Rudy Wilson & GCHS: A Colored History
March 1, 2017
As my parents moved into this town in the late 1980’s, it was no secret that they were outsiders. Granite City was quite literally all white, and if there were minorities, there were very, very few. But Granite City is far from unique. This entire region had little to no minorities. However, after the buzz of the Civil Rights Movement in the 60’s, adaptations for a more inclusive society slowly, but steadily, made their way towards us.
As much as I hate to admit it, Edwardsville became the initial leader of change within this area. In 1970, SIUE hired Rudolph Wilson as a faculty staff member, one of the first African Americans to work at the university. But Rudy Wilson was far from your ordinary man. From WashU to UCLA and Stanford, Wilson set the bar high for his ambitions and did not fail to meet them.
But how did Wilson, a black man, flourish in a time that only allowed white people to succeed?
“Rudy was very outspoken about things. But Rudy had such an approach to life that people didn’t really express a lot of racial remarks to him. He was all around liked. Even people who opposed him didn’t have many negative things to say about him. He was well liked throughout the community and the university. He ran the school board here in Edwardsville and was the first African American elected to a public position here and stayed on the school board for eighteen years,” said Rudy’s wife, Sandra Wilson.
However, success was not given to him. Like anyone else, Rudy worked his way up the ladder. In 1965, he became the first African American to teach at Claremont Graduate University in California. Five years later, the president of SIUE made it his mission to recruit black students and teachers to his school. Among them was Rudy Wilson. Not long after, he became the assistant provost for Cultural and Social Diversity and a professor in the School of Education.
At this point, you’re probably wondering why any of this matters. Why is Rudy Wilson relevant? Why should the students and citizens of Granite City care about this man?
After becoming part of the School of Education in SIUE, Rudy was required to look after student teachers and visit different high schools to shadow and mentor them. However, when Wilson walked in to Granite City High School one day, it was made very clear to him that he was not wanted simply for the color of his skin.
“He went to supervise student teachers at Granite City, and it was not acceptable to the school. And so when he went back to the university, and I don’t know how the president of the university got involved, but he was real hands on. He contacted Granite City and said, ‘If you cannot accept the people that are representing us then we will not send you student teachers from the university.’ From what I know about Rudy is that he was done with it. It was not something that he wanted to make a big deal out of. The university had dealt with it and Granite had apparently accepted the consequences. Granite was known for being extremely racist, you know. But it wasn’t really a big deal because you dealt with those kind of situations in this area. The message that the president sent was that they were not going to accept that,” said Sandra Wilson.

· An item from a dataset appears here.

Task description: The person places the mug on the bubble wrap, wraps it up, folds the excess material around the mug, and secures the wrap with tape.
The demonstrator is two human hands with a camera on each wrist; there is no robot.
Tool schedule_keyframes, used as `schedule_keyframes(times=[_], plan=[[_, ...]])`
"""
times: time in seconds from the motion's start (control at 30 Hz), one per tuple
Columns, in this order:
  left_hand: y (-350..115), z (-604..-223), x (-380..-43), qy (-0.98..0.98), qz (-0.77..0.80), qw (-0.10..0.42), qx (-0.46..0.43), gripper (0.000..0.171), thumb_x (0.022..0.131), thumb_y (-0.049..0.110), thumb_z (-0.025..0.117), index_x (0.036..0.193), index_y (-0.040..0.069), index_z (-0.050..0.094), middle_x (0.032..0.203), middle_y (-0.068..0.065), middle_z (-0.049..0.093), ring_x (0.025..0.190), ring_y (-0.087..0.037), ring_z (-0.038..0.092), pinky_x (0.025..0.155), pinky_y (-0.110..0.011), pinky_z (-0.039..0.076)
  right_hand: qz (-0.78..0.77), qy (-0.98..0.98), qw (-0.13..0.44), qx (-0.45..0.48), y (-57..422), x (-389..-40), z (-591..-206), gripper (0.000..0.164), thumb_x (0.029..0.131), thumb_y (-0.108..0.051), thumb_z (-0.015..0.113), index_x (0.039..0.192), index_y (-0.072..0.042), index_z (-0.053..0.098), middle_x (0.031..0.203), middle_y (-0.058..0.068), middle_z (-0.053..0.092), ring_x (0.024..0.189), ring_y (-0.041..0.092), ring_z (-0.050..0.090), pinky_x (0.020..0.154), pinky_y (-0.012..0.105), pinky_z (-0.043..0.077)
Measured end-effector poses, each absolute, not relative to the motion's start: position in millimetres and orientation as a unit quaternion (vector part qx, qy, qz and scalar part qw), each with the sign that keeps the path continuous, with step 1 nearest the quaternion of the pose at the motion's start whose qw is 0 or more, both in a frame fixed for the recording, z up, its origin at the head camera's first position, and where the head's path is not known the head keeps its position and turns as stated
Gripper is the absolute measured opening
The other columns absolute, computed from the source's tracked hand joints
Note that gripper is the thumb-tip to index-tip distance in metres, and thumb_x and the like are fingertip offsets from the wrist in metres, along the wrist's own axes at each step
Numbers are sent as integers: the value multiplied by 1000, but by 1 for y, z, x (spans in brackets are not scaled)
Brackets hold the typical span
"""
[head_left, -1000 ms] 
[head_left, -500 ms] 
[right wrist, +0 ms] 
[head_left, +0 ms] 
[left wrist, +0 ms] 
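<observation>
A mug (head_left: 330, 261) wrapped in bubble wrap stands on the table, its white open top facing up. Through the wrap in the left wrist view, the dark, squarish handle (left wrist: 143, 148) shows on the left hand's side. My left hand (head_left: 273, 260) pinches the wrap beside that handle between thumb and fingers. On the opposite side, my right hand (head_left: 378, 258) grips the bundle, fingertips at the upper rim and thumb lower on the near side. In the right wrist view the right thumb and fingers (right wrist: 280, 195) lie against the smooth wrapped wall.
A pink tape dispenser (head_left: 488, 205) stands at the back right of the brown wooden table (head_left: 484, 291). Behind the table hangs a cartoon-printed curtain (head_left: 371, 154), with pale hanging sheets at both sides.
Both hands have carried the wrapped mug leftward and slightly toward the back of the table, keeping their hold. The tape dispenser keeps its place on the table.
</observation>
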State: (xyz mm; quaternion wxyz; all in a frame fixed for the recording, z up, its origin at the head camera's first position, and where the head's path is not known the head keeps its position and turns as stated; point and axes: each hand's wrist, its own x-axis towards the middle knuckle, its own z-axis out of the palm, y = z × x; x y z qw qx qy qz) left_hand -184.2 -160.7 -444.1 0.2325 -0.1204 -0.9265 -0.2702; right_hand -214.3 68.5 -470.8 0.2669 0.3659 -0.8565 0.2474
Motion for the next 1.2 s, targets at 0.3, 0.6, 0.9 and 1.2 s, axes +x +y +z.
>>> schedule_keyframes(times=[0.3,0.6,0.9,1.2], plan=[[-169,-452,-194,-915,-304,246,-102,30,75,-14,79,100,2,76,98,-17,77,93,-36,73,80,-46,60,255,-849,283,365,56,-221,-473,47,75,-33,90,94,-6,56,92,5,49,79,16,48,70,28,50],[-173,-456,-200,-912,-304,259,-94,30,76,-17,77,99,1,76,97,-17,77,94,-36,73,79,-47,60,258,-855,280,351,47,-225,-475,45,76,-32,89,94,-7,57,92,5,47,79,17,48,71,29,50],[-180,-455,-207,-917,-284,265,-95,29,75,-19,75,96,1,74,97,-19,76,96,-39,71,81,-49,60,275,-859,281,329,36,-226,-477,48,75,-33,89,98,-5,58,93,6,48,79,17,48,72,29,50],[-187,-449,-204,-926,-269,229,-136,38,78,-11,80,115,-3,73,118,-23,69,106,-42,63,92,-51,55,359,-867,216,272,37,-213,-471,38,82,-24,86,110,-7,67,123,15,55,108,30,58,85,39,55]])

“The university made a decision not to send student teachers to Granite City until they accepted whoever SIUE sends. But the school district made it clear that they did not want him. They thought it would cause problems with faculty and staff, as during the time, Granite City did not have any African American faculty,” said Donald Baden, a School of Education colleague of Wilson’s at SIUE.
But did this really happen?
It truly did, and as a result, for more than ten years, Granite City was denied student teachers from SIUE. That was until the 90’s when the one and only Mr. Randy Burgess was the first to break Granite City’s unwritten policy concerning student teachers.
“This would have been 1991 when I did my student teaching. It was kind of a big deal that I was here. I’m not 100% sure that I was the first, but I don’t remember another student teacher being here while I was,” said Mr. Burgess.
But why were other schools moving forward and we were stuck in the mud? Why was Granite City so insistent on their refusal of change? Why do events from more than 20 years ago, such as these, even matter?
All of these questions are important to ask and do ultimately matter because it’s the true, dark history of our town. It matters because this isn’t the only circumstance in Granite City when we’ve had racial tensions. It matters because every town in the United States has trudged through its own racist history. It’s easy to sweep it under the rug. It’s easy to pretend as though things like this did not and do not happen when they have and still currently do in some places.
No one wants to embrace a shameful past. I get that. But it’s through shining a light on our past that we can learn, understand, and improve our future.
Granite City is far from perfect. We might not be the most inclusive or diverse town, but that doesn’t mean we’re not constantly working towards a better tomorrow. Does racism still exist within our life, our town, our school? Of course, and to some extent, it always will. We’re a nation of faults, of division, especially right now. But it’s through understanding our divided history that we can pave the way for a brighter future.
On behalf of Granite City, I want to apologize to Rudy Wilson for what happened, no matter how long ago that was. No one deserves to be treated as a second class citizen, ever. I hope that we, as a community, as a nation, can reflect upon stories such as Rudy’s and millions of other marginalized people and ultimately learn from our past. Only then will we ever develop into the country that truly stands for liberty and justice for all.